Go Smart Track – Former teachers who now study at Penn have created Go Smart Track, an ed-tech company that works to reduce loss for schools. The app scans barcodes and numbers and inventories products so that schools can track what happens to books, technology, musical instruments and more in order to prevent students and teachers losing or misplacing materials owned by the school or the district.

Tour US – A Drexel student created this early-stage app that aims to connect people who speak the same language as them when they travel to other countries. For example, if you’re an English speaker and traveled to Spain but don’t speak Spanish, the app would match you up with a tour guide in the country who speaks English and can show you around the country in a way you can best understand. Tour guides would set their own hourly wages and Tour US would take a cut out of the price.

Lovoco – This language translation software was created by students at Temple who wanted to create a technology to create “clarity in the classroom,” AKA live translate lectures from professors who don’t speak English as their first language. The product hasn’t sold yet, but Lovoco already has pre-orders and the founders have goals to scale next into the hospitality industry with the product.

ME.mory – Inspired by the more than 16 million Americans who suffer cognitive impairment, Temple students created ME.mory, an app people can use to track — and then go back and search through — their memories. The user logs what they do throughout the day and can then go back through and search any term or day to remember what occurred.

Kyle Carb Design – A Philadelphia University student created this application that’s specifically geared toward burn victims. The technology is a device that distributes a therapeutic spray to burn regions of the body automatically so that burn victims don’t have to touch the area directly and inadvertently cause more pain. The technology isn’t yet patented, but the topical treatment is FDA approved.
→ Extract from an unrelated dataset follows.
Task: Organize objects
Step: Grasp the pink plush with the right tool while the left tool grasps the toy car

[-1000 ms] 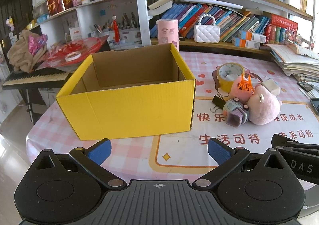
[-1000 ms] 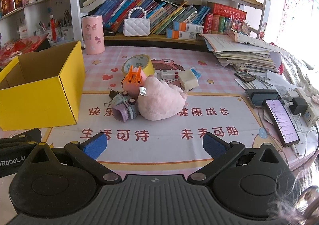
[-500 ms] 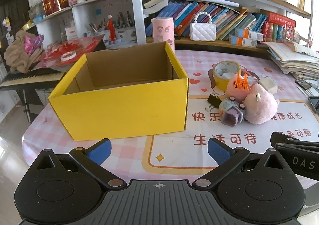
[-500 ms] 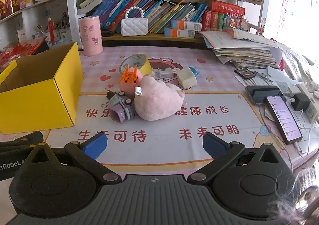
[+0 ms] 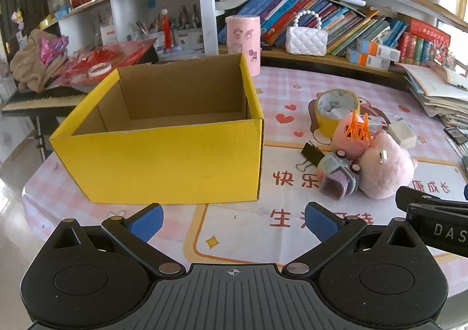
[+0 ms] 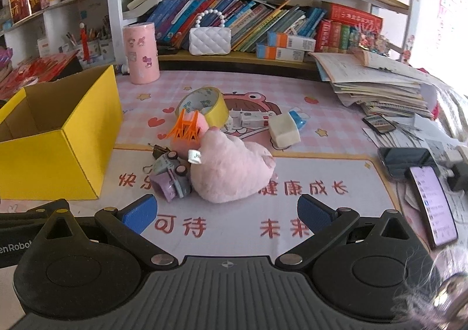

Vita Virdi Carbon – This early-stage machine that’s still in prototype phase pulls carbon dioxide from the atmosphere and then stores and processes sequestered carbon. Created by students at La Salle, the machine, which runs on electric, aims to remove carbon dioxide from the atmosphere through a chemical-filter-like process.

LendEDU – Students from the University of Delaware created LendEDU, an independent marketplace for student loans and student loan refinancing. The company which launched about a year ago is a free service for students graduates looking to compare options for how they can either obtain students loans or refinance the loans they currently have without hurting their credit score. The company makes money by charging lenders for the referrals.